The star of the evening, Nadine Sierra, entered like a golden vision in a metallic gold mesh sheath gown with a radiant smile on her lovely face. In collaboration with pianist and Met coach Israel Gursky, Sierra entranced us (and herself more than a bit) with the tuneful ear worm “Melodia sentimental” from Floresta do Amazonas, W551 of Villa-Lobos (a late but welcome addition to the program). This was reminiscent of a mid-twentieth century Latin American pop song in the Milton Nascimento vein. Sierra was in luscious and, yes, golden voice and in perfect artistic harmony with Gursky. She looked radiantly happy at the end.

Conductor Derrick Inouye entered with a string octet for more Villa-Lobos “Ária” from Bachianas brasileiras No. 5 to end the first half. Inouye, conducting without a baton, took a fast, rather forward-driving tempo that brought out the jazziness of the melody but robbed it of lyrical repose and ethereality. Sierra’s family background includes not only Puerto-Rican and Italian on her father’s side, but Portuguese on her mother’s side. She was comfortable in the idiom singing with Latin flair and a feel for the Portuguese text. However, Sierra seemed constrained by Inouye’s tempo and, at the end, less than satisfied with her own interpretation. She improved in the second section of the “Aria” employing a “bocca chiusa” high note at the end which she spun out for several bars.

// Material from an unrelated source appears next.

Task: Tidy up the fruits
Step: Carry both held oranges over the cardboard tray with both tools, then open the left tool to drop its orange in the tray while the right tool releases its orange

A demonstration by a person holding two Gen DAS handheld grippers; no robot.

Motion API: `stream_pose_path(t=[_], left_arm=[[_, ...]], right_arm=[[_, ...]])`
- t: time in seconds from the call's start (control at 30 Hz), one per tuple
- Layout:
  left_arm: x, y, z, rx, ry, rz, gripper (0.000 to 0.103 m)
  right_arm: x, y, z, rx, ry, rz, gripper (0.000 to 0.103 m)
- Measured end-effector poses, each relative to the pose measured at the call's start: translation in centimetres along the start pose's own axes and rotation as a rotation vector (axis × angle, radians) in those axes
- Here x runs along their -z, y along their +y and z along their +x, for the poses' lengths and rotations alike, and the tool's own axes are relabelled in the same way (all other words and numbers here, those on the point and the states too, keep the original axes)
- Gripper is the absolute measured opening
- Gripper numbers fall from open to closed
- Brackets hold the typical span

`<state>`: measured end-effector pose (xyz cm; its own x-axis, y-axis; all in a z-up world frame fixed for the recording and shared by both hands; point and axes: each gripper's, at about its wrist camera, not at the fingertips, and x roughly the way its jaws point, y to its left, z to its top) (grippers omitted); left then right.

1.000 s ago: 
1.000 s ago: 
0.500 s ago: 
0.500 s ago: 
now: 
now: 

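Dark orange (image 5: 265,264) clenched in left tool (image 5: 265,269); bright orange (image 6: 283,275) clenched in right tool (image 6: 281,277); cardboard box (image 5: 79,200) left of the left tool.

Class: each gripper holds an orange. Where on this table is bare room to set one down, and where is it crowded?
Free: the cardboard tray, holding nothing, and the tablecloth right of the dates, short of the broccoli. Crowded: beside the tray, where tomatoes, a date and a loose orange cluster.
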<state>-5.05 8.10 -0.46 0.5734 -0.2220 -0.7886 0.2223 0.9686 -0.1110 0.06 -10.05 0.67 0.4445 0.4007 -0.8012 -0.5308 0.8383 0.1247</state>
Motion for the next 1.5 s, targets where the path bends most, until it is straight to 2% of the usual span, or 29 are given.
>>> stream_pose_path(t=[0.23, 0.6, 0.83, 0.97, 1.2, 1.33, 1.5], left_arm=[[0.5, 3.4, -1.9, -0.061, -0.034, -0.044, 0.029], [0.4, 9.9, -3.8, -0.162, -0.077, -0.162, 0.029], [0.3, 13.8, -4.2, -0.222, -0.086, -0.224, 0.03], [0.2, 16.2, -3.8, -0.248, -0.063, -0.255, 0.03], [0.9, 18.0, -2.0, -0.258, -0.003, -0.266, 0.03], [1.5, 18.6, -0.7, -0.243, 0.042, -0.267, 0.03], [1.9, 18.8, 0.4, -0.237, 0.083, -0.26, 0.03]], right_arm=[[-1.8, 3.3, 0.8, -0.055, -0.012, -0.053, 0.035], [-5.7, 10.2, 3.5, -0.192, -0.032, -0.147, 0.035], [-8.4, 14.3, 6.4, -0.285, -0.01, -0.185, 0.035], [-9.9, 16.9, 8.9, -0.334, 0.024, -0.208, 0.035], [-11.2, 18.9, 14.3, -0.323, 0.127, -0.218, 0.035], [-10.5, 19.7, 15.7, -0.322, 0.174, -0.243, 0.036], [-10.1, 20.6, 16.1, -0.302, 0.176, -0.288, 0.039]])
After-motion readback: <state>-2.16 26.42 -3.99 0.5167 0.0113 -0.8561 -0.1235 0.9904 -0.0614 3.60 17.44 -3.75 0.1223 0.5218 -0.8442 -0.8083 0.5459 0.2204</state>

Sierra is deeply musical and when not singing, she was immersed in the chamber ensemble playing listening with eyes half-closed.

The second half was brief in comparison but highly interesting. The Villa-Lobos “Chôros No. 4” again spotlighted the brass section with a quartet of horns and trombone. This short piece was jazzy yet spare in its scoring with short phrases that never bloomed into melody. I again was impressed with the discipline and intonation of the Met brass players.

The evening finished with Igor Stravinsky’s Octet for Wind Instruments. This coolly formalist work is spiky, nervous, and constantly moving. The string instruments are in a wide-ranging conversation – sometimes dissonant and sometimes not. The Met musicians played with energy and commitment in a work that titillates the mind but does not engage the emotions.

This concert was sold out and the audience was engaged and enthusiastic. It was like getting to meet people one is used to seeing in large public spaces and share a personal conversation in a more intimate space.